The two-day delivery option available to Amazon Prime members for just about anything they could possibly need is one of the biggest reasons that the company can continue getting away with hiking its subscription fee (which currently runs members $119 annually). Now, the company is working to implement one-day delivery, and that could spell bad news for its delivery workers.
On its earnings call on Thursday—during which Amazon reported record first-quarter profits—the company’s Chief Financial Officer Brian Olsavsky said that it is “currently working on evolving our Prime shipping program, which has historically been a two-day program, to a one-day shipping program,” according to CNET.

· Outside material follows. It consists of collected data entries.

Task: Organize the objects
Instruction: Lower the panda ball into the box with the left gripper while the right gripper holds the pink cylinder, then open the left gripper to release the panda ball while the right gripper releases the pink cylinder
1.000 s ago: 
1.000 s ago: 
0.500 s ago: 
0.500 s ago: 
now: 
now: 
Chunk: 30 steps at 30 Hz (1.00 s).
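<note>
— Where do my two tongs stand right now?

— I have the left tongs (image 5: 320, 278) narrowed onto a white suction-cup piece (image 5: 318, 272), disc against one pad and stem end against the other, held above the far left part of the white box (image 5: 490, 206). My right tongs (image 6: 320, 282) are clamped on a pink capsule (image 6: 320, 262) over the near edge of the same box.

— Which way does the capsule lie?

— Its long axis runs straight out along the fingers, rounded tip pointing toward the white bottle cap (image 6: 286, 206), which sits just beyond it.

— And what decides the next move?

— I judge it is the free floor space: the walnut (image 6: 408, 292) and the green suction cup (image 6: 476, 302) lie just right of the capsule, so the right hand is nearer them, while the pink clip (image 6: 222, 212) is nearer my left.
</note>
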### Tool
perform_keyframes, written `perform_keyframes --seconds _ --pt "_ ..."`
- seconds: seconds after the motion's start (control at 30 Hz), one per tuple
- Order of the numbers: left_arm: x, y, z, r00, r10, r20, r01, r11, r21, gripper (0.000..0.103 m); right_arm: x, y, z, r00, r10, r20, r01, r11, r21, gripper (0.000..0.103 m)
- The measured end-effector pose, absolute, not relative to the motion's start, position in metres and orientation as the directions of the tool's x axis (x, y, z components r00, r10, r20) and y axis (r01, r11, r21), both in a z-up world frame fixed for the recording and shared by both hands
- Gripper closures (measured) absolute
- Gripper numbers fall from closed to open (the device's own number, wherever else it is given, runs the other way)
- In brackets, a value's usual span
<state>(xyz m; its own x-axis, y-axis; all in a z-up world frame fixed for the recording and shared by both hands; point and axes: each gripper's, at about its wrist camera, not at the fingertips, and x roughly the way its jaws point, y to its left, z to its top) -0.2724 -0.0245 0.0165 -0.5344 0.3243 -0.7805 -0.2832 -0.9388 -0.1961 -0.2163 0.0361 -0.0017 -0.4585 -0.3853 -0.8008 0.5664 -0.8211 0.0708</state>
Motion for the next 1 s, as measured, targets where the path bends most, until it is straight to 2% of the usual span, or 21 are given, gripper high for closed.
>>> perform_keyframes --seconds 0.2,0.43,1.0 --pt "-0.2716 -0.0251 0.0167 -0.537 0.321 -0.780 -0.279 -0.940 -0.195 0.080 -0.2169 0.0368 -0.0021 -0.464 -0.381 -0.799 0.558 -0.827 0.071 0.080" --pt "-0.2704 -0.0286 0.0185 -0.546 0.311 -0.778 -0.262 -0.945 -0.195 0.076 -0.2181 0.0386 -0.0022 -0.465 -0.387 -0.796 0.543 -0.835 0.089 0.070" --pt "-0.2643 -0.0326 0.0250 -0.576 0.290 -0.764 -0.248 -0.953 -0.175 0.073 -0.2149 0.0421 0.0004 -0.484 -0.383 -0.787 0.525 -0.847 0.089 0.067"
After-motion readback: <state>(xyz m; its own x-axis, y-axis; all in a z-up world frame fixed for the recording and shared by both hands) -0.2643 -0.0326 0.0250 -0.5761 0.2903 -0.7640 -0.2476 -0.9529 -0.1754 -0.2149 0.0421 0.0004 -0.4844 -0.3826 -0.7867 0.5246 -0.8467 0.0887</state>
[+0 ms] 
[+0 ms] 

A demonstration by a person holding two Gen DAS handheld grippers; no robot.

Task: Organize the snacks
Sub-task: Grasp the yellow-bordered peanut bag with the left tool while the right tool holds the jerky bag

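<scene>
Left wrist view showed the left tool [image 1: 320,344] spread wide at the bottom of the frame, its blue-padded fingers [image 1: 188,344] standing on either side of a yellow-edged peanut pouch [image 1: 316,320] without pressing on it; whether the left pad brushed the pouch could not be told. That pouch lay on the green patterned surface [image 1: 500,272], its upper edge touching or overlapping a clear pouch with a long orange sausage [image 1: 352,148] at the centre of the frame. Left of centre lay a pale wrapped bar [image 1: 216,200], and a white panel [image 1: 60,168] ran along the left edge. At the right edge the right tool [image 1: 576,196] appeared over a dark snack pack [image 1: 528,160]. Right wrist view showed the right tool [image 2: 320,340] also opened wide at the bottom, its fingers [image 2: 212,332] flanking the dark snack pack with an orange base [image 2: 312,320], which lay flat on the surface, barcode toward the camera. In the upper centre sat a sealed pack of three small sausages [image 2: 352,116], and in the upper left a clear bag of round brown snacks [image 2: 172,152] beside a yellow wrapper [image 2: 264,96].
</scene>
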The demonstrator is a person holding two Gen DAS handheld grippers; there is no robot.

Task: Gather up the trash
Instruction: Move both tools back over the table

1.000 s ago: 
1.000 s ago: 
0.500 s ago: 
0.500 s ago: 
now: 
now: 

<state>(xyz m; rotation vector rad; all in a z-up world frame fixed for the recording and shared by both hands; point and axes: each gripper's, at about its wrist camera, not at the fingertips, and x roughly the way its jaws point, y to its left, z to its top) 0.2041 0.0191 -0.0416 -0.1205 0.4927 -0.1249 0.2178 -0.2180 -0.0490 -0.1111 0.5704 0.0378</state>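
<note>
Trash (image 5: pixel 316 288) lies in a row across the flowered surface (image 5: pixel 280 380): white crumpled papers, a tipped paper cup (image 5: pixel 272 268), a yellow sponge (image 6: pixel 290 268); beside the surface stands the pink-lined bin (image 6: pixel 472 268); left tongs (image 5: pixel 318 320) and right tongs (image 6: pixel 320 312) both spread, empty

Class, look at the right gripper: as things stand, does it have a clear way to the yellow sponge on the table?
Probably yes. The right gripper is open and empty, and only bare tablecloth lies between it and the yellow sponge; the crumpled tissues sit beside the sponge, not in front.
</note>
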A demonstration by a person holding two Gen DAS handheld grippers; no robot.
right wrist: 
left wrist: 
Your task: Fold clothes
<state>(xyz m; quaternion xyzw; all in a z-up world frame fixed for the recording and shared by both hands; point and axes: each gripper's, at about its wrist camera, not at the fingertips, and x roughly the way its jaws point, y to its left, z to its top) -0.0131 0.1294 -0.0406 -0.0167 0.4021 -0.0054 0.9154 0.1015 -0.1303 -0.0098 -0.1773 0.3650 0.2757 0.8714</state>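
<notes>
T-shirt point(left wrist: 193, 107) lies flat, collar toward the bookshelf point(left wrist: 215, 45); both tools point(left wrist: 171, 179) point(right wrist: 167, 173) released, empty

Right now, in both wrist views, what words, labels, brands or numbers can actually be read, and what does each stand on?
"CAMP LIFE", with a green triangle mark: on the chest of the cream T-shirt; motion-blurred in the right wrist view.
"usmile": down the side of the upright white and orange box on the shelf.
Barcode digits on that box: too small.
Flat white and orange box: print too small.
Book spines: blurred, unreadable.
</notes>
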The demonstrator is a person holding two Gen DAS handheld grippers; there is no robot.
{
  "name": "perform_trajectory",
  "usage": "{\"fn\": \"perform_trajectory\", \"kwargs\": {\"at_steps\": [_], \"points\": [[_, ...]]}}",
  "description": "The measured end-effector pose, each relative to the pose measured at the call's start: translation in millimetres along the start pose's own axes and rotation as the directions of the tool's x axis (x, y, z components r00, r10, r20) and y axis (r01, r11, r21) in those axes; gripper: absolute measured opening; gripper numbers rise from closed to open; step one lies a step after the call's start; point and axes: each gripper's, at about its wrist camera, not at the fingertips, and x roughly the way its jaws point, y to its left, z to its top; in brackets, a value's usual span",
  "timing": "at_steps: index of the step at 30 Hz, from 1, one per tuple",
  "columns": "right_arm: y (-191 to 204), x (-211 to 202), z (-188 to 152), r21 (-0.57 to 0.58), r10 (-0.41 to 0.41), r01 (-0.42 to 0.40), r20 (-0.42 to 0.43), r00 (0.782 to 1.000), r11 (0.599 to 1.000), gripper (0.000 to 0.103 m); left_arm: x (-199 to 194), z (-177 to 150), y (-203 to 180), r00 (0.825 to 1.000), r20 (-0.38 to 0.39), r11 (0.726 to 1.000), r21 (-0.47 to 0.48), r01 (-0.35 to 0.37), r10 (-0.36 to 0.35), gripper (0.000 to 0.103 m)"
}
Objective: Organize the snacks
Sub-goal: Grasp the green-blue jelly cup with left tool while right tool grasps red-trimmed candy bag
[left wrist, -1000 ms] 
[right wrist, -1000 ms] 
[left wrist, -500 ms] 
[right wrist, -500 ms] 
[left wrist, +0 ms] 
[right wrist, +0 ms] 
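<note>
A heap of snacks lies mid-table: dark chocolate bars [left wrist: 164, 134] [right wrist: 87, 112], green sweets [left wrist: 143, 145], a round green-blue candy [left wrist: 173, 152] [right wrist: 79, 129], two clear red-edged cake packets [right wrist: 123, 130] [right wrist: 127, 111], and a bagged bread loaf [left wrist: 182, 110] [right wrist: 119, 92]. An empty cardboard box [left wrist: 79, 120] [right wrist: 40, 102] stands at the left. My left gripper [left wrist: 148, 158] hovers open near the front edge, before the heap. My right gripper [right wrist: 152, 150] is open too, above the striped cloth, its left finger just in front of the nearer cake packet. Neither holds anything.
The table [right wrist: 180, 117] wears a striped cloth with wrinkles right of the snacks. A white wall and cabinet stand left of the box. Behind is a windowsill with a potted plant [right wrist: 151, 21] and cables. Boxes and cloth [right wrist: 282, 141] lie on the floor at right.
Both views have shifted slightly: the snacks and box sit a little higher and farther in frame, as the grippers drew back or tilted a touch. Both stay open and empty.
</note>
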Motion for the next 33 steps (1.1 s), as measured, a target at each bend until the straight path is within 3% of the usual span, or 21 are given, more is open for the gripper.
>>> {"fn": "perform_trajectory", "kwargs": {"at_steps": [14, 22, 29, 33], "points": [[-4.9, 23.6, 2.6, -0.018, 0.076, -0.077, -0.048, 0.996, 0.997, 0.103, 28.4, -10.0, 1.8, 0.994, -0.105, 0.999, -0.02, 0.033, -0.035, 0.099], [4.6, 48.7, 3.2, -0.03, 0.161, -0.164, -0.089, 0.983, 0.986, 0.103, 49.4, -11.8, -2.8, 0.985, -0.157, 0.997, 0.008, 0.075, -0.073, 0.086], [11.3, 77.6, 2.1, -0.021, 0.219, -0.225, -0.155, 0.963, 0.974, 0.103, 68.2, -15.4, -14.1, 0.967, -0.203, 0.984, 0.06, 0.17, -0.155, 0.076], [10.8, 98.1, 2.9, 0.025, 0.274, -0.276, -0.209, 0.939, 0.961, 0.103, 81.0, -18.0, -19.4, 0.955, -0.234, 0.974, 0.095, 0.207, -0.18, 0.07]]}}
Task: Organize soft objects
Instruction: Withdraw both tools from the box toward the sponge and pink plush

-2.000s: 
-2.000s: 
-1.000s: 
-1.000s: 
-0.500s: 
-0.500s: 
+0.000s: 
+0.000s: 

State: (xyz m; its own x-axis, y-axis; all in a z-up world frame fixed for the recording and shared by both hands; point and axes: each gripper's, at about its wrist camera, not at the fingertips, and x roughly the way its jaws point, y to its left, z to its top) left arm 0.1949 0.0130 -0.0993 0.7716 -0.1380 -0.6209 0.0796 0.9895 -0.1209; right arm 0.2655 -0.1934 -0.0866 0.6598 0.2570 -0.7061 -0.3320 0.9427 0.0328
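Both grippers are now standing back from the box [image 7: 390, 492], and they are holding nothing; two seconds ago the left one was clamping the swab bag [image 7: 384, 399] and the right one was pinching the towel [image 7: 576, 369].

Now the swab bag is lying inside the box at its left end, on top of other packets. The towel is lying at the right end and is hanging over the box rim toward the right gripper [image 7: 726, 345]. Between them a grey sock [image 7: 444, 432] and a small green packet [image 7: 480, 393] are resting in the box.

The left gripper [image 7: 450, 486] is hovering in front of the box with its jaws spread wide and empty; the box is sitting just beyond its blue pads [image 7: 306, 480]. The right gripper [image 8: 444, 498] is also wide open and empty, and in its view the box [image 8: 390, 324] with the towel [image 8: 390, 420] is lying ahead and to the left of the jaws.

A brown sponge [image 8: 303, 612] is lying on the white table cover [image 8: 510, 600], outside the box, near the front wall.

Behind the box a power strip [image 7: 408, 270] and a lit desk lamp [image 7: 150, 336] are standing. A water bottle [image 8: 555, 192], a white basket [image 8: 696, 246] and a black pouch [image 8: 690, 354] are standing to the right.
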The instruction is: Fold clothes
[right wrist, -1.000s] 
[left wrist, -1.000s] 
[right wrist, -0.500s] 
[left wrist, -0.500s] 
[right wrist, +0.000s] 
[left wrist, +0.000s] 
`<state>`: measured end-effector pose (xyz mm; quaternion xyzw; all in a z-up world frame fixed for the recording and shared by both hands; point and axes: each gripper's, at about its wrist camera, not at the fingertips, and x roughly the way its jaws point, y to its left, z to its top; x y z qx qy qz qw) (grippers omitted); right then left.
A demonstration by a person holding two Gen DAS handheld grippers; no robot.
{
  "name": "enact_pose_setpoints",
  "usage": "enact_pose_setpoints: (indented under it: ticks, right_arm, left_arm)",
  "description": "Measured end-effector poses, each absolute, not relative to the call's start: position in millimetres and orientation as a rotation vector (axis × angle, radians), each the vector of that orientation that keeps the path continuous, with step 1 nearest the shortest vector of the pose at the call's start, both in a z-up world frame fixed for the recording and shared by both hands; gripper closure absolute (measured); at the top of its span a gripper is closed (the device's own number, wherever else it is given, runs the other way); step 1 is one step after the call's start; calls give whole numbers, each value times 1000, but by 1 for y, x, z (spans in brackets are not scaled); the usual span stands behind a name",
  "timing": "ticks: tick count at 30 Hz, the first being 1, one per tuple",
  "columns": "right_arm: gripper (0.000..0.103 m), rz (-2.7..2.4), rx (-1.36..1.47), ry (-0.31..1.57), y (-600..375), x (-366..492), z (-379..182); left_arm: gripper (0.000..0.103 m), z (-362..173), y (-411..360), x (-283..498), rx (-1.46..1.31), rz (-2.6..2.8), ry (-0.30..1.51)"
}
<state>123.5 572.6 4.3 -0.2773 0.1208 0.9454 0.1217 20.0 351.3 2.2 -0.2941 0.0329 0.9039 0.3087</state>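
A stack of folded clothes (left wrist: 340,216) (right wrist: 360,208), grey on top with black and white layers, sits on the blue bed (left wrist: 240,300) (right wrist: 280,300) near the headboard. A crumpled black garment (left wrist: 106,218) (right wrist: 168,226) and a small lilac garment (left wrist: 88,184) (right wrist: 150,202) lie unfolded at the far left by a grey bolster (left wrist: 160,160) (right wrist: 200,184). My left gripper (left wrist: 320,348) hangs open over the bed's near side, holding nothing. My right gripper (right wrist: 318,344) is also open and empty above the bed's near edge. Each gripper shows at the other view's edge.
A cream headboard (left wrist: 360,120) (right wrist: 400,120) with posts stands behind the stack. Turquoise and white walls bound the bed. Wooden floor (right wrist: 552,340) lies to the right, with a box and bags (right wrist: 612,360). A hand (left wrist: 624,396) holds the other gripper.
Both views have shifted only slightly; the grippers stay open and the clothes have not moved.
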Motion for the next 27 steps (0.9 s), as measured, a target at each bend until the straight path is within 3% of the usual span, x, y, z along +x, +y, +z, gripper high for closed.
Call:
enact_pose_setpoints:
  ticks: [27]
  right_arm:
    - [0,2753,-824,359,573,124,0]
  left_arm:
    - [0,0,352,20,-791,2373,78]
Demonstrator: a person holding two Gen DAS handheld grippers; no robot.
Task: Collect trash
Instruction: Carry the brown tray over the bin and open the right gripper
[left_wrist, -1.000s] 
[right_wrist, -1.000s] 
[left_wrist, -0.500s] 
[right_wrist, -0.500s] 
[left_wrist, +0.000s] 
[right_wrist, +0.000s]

As CNET noted, Amazon already offers same-day and one-day delivery options, as well as a 2-hour delivery option with Prime Now, but it sounds like a single-day turnaround would be the new standard. And if this sounds like a ploy to get you to buy more shit—maybe even some shit you don’t really need—you would be correct. Olsavsky said the new option would “open up a lot of potential purchases,” which is definitely not wrong but also just one more way for Amazon to boost its incredibly bloated bottom line. Nice, right?
Amazon is reportedly already dumping money into the overhaul, “including $800 million in investments in the current quarter, starting in North America,” according to CNET. Amazon did not immediately return a request for comment about the change.
While Amazon Prime users will no doubt enjoy the perk (whether or not we’re gouged for it with that ever-rising subscription fee), it’ll likely be a different story entirely for the company’s network of independent contractors on which Amazon is reliant for delivering packages through its Flex or delivery partner programs.
Two of these contractors recently shared alarming details about their labor conditions with our sister site Splinter, describing an already chaotic system of uncertain shifts and poor working conditions as becoming worse. One Flex contractor situated in the Los Angeles area told Splinter that delivery workers are “scared of asking for changes because they can get deactivated or fired easily. We all want big changes now... It’s sad we are treated like animals or robots.”
A little over a year ago, multiple Flex workers disclosed to Gizmodo that they worked overtime without additional pay in order to complete their deliveries and avoid being booted from the program, with one worker claiming Amazon “said it evens out because when you work a three hour block and finish in two they still pay you for three, but it doesn’t even out.”
Amazon’s delivery contractors do not have labor protections, they must pay out-of-pocket for the maintenance and wear on their own vehicles, and some who deliver for its Prime Now program have alleged that the company effectively steals their tips by using them to supplement their base pay—a controversial practice that is used by other gig economy companies like DoorDash. Meanwhile, Amazon just months ago managed to spin this already hellish labor environment as a funky new weight loss method.
Maybe Amazon could use some of the heaping piles of money it’s raking in to fix its busted ass delivery model and treat its contractors with a modicum of decency.